### [Task]
Work out the number of lines in the records that include the word "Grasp"; reply with that number alone.

(Data to use Opens)

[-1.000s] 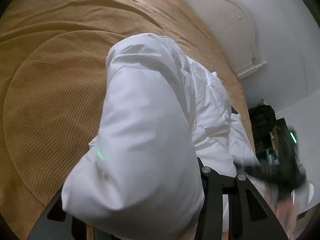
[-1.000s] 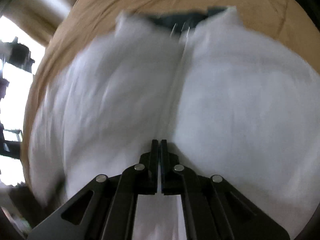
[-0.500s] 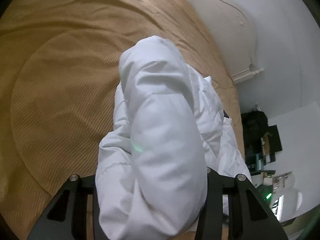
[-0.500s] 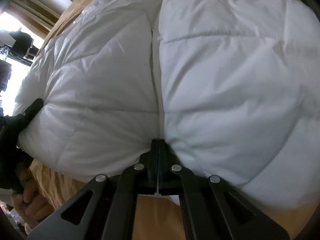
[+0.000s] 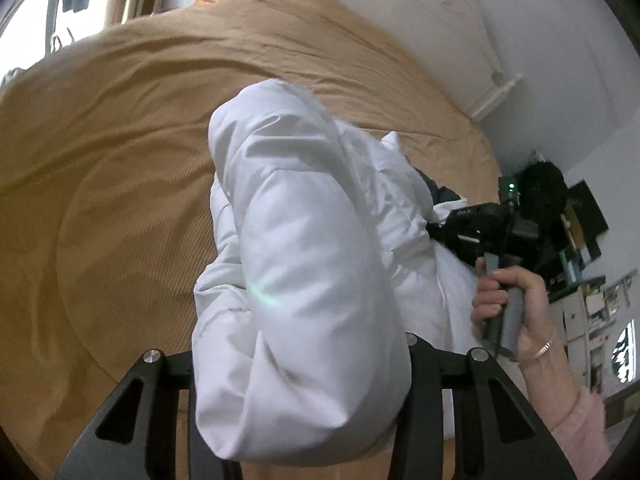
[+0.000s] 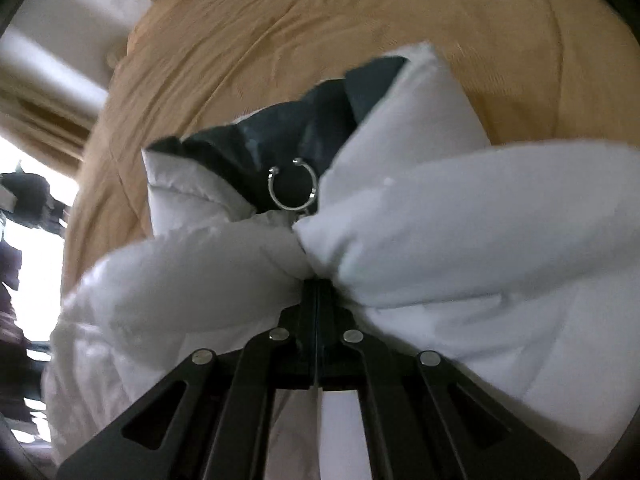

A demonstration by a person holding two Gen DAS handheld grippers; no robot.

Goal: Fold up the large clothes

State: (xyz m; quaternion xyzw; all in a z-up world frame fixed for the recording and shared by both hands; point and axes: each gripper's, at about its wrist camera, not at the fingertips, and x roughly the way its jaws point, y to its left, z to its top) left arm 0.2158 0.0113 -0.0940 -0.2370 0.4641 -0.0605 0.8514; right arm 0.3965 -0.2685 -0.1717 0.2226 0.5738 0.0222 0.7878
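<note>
Two pairs of fingers are clamped on one white padded jacket [image 5: 304, 280]. In the left wrist view the left gripper [image 5: 300, 412] is closing on a thick puffy roll of it that fills the gap at the lower middle of the frame. In the right wrist view the right gripper [image 6: 316, 300] is pressed together on a pinch of the front edge, just below a metal ring [image 6: 292, 188] at the dark lining [image 6: 280, 140]. Since half a second ago the flat quilted front has been bunched and lifted off the tan bed cover [image 5: 120, 160]; a fold is judged to be under way. No containers are seen. At right, a hand [image 5: 516, 300] is wrapped round the right gripper's handle.
</note>
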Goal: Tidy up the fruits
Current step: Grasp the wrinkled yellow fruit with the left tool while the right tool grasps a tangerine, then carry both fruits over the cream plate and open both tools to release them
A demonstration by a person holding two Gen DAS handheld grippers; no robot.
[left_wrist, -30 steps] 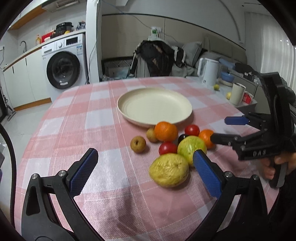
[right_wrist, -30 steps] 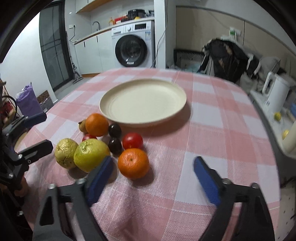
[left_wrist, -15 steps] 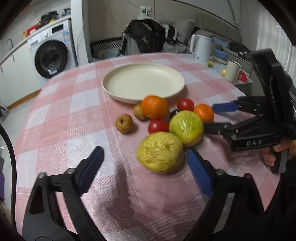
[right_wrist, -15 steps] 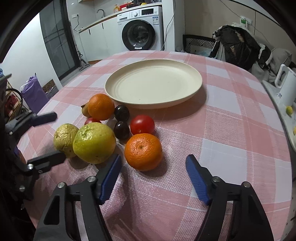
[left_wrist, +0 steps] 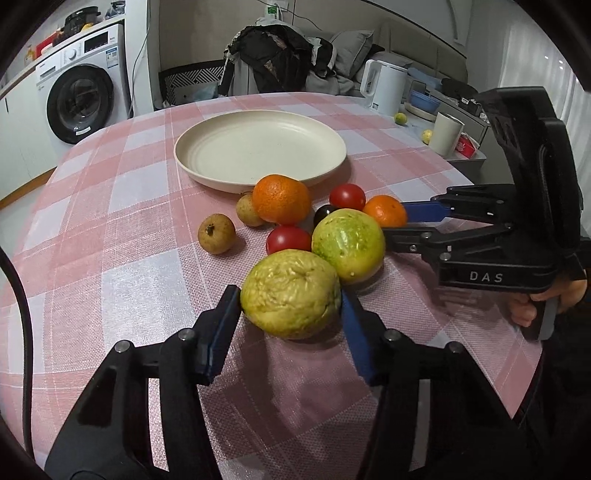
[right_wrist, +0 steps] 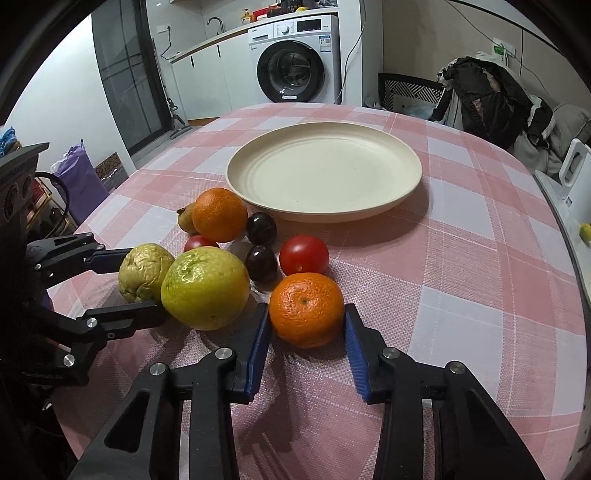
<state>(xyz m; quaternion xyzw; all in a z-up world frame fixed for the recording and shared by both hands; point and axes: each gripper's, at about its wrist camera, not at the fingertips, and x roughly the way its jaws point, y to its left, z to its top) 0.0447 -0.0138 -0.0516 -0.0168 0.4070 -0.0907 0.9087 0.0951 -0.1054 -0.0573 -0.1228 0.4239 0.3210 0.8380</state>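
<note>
Both hand-held grippers have closed in: the left hand-held gripper (left_wrist: 290,314) pinches the wrinkled guava (left_wrist: 290,293), the right hand-held gripper (right_wrist: 306,334) brackets the mandarin (right_wrist: 306,309), contact unclear, both on the tabletop (right_wrist: 461,258). Squeeze gently, lift straight, and carry to the plate (right_wrist: 388,206).

The plate (right_wrist: 402,192) lies bare; a tomato (right_wrist: 303,254) and two plums (right_wrist: 261,228) crowd its near rim.

Pretty lived-in kitchen: washing machine (right_wrist: 291,70) under a white counter (right_wrist: 221,35). Dark glass door (right_wrist: 125,81) on the left, clothes heaped over a chair (left_wrist: 273,59).
</note>
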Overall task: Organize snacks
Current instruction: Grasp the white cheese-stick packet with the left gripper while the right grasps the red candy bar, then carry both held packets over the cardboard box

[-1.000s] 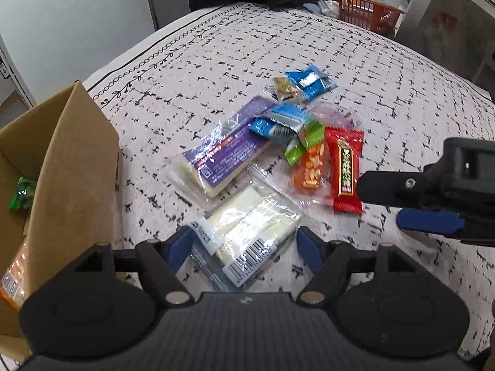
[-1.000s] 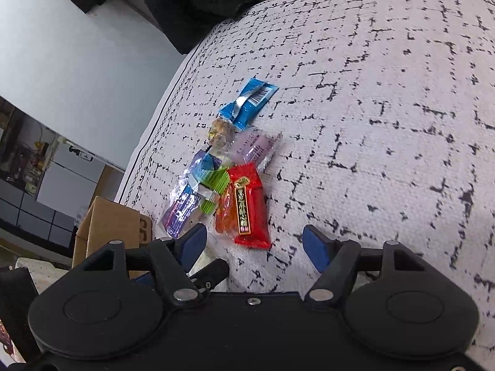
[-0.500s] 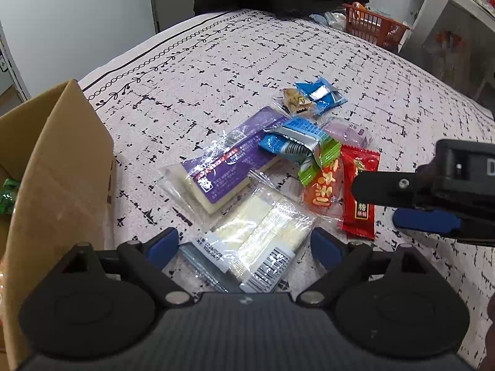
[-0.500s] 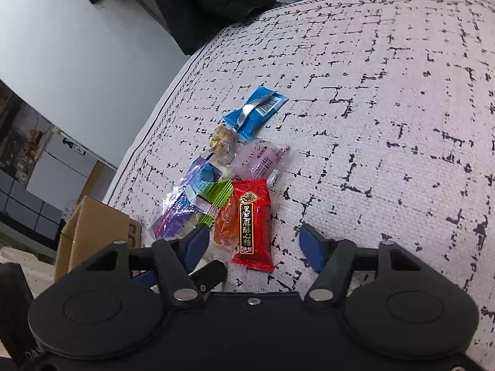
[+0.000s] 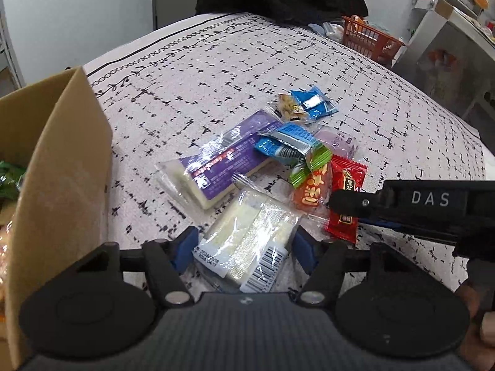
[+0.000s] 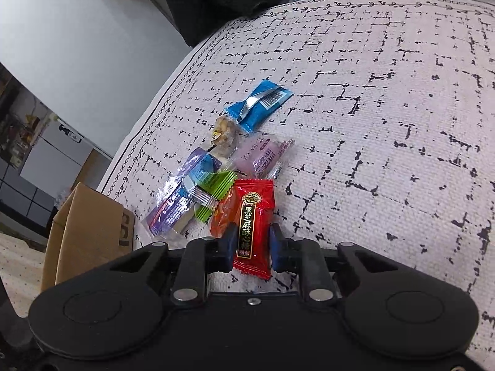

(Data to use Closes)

### [Solution for this exercise]
2